▶ What you need to do
Copy each line below in which the string "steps" occurs.

[Data segment — start]

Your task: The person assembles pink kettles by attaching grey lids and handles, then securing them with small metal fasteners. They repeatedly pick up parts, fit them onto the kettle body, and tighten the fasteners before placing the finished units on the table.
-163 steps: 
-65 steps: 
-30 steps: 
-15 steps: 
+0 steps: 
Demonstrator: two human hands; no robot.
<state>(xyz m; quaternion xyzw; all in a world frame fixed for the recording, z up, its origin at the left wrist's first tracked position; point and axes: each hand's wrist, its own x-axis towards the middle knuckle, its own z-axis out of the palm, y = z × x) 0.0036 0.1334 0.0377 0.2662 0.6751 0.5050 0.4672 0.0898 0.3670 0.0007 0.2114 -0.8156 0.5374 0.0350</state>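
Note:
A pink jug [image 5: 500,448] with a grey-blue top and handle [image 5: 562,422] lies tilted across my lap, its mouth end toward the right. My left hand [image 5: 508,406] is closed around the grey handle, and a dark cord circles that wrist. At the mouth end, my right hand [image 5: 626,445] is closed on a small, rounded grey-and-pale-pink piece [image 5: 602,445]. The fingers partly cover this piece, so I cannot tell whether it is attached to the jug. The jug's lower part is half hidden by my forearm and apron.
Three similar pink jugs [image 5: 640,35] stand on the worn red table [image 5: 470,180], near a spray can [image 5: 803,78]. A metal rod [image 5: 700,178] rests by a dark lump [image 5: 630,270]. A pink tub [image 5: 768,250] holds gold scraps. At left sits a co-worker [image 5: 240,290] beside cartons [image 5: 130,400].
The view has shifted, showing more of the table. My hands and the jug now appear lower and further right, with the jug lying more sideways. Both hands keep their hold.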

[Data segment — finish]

▶ Answer box
-163 steps: 
-65 steps: 
-30 steps: 
-15 steps: 
+0 steps: 

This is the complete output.